M. de Parny apporta en naissant un esprit délicat, une imagination vive, et surtout une âme sensible, source la plus féconde de la pensée et du génie.

L’abandon sans négligence, la grâce sans aucune recherche, une douce facilité qui n’exclut pas la précision, telles furent les qualités que l’on remarqua dans le premier recueil de ses poésies érotiques qu’il publia en 1778, et qui excitèrent une admiration d’autant plus vive qu’elles contrastaient davantage avec l’affectation et le faux goût qui dominaient alors dans la poésie légère. Ce fut dans la nature et dans son cœur que M. de Parny chercha la source de ces vers que soupirait Tibulle. Avec quel charme, avec quel empire il nous associe à ses plaisirs et à ses tourments comme il nous fait aimer ce qu’il aime ! comme il éveille dans tous les cœurs le sentiment dont le sien est rempli ! Tout entier à ce qu’il voit, à ce qu’il éprouve, ses pensées sont des sentiments, ses expressions sont des images ; il semble avoir tout oublié : la passion n’a point de mémoire.

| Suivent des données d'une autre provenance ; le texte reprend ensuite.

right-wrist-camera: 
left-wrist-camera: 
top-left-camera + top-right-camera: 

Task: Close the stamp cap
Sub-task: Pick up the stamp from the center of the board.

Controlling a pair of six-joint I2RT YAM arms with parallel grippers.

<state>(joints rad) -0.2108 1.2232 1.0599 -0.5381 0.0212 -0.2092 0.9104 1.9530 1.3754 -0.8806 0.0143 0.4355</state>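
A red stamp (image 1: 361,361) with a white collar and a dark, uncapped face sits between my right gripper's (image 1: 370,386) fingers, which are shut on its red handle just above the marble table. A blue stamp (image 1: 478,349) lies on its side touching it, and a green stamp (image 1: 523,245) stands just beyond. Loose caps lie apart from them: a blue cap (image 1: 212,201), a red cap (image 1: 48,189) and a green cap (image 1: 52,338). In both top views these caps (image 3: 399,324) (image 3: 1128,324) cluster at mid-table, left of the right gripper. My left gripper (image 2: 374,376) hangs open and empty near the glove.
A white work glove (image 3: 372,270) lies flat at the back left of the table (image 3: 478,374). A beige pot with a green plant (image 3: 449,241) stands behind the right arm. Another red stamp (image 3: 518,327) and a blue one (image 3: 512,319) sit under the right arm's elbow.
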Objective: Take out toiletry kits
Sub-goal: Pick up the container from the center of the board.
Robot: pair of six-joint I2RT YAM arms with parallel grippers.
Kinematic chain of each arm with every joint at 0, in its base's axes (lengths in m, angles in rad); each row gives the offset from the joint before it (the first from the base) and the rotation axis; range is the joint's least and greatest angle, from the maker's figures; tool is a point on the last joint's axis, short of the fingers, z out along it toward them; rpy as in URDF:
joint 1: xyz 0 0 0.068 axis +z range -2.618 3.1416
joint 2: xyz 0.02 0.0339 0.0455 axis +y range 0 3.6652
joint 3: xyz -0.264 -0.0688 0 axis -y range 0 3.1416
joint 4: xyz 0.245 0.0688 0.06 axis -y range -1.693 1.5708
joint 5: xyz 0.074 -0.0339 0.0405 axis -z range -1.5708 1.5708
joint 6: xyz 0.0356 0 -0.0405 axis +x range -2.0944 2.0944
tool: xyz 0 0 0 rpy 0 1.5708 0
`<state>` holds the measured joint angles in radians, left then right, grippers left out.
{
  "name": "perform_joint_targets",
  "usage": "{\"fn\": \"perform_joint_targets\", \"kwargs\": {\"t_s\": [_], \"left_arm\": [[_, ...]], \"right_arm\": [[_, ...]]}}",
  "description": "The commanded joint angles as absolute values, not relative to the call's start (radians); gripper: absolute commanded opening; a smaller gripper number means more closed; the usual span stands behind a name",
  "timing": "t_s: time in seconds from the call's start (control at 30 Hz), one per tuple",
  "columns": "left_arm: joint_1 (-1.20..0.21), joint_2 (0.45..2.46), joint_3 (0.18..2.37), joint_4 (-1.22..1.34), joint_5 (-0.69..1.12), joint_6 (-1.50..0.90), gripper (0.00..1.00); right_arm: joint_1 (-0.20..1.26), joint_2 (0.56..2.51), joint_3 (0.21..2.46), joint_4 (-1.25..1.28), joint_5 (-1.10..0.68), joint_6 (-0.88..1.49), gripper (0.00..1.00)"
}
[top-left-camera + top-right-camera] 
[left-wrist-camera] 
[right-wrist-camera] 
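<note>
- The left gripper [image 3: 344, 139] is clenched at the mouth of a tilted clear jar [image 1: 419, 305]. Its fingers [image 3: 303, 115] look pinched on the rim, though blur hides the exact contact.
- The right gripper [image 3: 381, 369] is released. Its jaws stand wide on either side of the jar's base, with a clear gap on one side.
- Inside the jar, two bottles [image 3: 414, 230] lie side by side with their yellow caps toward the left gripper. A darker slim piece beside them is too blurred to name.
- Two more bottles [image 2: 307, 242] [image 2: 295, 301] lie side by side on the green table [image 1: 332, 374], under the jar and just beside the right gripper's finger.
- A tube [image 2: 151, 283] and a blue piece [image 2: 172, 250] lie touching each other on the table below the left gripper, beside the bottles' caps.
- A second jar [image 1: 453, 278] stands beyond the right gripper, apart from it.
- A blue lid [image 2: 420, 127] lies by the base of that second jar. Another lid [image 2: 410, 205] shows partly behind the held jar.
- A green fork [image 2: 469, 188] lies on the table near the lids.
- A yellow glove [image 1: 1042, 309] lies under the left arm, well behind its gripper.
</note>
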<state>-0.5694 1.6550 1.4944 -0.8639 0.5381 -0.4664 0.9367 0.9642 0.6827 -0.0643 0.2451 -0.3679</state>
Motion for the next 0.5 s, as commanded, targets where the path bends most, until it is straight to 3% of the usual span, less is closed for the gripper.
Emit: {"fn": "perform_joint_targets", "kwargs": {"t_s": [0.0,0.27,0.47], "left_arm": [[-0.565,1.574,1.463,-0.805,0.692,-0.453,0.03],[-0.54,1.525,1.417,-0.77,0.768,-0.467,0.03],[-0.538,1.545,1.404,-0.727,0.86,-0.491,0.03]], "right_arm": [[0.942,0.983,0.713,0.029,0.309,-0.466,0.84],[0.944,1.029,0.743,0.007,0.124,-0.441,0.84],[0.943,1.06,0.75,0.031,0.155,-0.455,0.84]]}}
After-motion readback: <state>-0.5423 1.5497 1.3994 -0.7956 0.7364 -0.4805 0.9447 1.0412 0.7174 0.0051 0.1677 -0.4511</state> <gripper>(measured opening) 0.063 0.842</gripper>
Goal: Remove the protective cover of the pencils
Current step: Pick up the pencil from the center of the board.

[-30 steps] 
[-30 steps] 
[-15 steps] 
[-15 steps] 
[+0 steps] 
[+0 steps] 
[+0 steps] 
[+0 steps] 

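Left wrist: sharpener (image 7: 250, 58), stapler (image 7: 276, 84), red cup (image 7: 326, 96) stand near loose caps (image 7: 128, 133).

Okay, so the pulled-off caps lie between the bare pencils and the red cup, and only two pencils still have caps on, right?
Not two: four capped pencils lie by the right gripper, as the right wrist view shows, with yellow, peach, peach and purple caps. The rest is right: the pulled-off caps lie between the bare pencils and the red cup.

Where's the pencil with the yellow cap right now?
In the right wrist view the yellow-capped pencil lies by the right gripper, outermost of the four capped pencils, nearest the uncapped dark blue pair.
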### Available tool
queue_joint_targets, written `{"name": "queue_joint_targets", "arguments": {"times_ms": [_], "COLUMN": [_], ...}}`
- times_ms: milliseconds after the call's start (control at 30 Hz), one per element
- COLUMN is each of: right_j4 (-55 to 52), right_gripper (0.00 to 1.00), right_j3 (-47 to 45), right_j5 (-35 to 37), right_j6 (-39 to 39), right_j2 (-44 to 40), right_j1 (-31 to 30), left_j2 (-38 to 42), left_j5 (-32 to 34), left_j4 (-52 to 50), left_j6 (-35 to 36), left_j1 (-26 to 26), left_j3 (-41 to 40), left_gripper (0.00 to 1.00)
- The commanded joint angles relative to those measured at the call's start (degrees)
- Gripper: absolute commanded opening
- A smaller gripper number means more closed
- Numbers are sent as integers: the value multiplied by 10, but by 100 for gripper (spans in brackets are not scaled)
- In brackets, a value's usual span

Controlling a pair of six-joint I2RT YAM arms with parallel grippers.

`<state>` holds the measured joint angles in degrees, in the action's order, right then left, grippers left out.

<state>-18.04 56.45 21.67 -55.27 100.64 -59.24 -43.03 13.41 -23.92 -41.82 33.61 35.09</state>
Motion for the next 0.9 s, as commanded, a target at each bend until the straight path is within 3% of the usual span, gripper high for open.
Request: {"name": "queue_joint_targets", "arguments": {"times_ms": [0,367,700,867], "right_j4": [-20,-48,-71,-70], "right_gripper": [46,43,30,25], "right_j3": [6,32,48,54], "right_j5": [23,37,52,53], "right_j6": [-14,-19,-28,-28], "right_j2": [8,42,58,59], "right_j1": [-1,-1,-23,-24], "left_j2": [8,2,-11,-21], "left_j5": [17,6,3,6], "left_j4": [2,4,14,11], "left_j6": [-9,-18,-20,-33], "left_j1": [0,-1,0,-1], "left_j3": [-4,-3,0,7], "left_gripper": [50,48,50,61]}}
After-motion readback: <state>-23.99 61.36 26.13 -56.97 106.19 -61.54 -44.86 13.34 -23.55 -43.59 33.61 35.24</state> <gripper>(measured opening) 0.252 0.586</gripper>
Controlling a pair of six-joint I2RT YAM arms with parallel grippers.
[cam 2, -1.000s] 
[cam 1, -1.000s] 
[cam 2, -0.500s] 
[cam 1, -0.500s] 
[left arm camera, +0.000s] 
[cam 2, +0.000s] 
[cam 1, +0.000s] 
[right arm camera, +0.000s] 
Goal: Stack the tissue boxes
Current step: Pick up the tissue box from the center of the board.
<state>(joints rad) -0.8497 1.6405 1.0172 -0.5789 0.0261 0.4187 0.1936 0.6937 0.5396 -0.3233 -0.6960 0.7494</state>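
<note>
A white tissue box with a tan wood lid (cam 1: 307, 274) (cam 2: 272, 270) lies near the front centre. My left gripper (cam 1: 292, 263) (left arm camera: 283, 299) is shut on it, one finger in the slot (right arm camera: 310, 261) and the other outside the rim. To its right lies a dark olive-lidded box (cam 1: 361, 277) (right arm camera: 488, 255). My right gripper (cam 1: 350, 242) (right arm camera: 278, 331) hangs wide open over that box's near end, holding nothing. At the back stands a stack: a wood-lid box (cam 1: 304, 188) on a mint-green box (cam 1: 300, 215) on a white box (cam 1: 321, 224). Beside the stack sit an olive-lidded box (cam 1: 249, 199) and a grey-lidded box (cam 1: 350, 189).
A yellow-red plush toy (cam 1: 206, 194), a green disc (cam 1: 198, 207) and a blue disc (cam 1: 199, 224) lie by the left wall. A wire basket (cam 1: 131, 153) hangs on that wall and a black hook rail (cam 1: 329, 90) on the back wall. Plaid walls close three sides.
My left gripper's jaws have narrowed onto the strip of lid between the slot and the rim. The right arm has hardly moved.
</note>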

A ces jours fugitifs d’un bonheur dont l’amour garantit si rarement la durée, succédèrent les longs jours des regrets, des inquiétudes et de l’absence : contraint à la plus pénible séparation, il ne s’arracha pas sans les plus cruels efforts à la terre natale où il avait reçu deux fois la vie. De retour en France, il s’y déroba aux plaisirs bruyants du monde, et ne voulut confier qu’à la solitude le précieux trésor d’une mélancolie profonde, où son génie devait puiser ses plus parfaites inspirations.

Bacon a dit, dans ce langage figuré qui prête à sa pensée tant d’éclat et d’énergie, que le cœur de l’homme sensible « était semblable à cet arbre généreux qu’il faut blesser pour en obtenir le baume qu’il recèle. » Le malheur du poète tourna au profit de sa gloire. Ce fut à ses chagrins, à l’état d’une âme en proie à la tristesse des regrets, au tourment  des souvenirs, que nous fûmes redevables de ces élégies où sont renfermés tous les mystères, tous les enchantements, toutes les douleurs de l’amour ; chef-d’œuvre de sentiment et de style qui valut à son auteur la gloire d’avoir conquis à notre langue l’élégie antique dans toute sa perfection.

Si jeune encore, la postérité commença pour lui : à cette époque, l’homme de son temps et de tous les temps, ce génie prodigieux dont les vastes ailes ombragent les deux cimes du Parnasse, et qui seul entre tous les écrivains obtint et mérita l’honneur de donner son nom à son siècle, Voltaire, le surnomma le Tibulle français.

Par un de ces contrastes dont le cœur humain n’est pas exempt, M. de Parny joignait à beaucoup d’indolence une vague inquiétude, un besoin de changement, dont il fut longtemps tourmenté :

La peine (disait-il) est aux lieux qu’on habite,
Et le bonheur où l’on n’est pas.

En 1784 il se rendit pour la seconde fois à Bourbon, et ne revit pas sans une émotion bien vive des lieux où il avait tant aimé : il suivit à la côte de Coromandel, en qualité d’aide de camp, M. le vicomte de Souillac, gouverneur des établissements français dans les Indes ; le hasard des événements, qui m’avait entraîné sur les mers presque au sortir de l’enfance, me fit rencontrer pour la première fois à Pondichéry le poëte illustre que le choix de l’Académie pouvait seuil m’autoriser, trente ans après, à appeler mon prédécesseur. Mon goût, je n’ose dire ma vocation pour la poésie, quelques essais dont mon âge excusait à ses yeux l’extrême faiblesse, m’attirèrent sa bienveillance, et je mets au nombre des souvenirs les plus doux de ma vie la première leçon que j’ai reçue de lui sur l’art des vers, dont il était déjà maitre, dans cette plaine de Goudlour, dernier champ de bataille illustré par nos armes dans ces contrées lointaines.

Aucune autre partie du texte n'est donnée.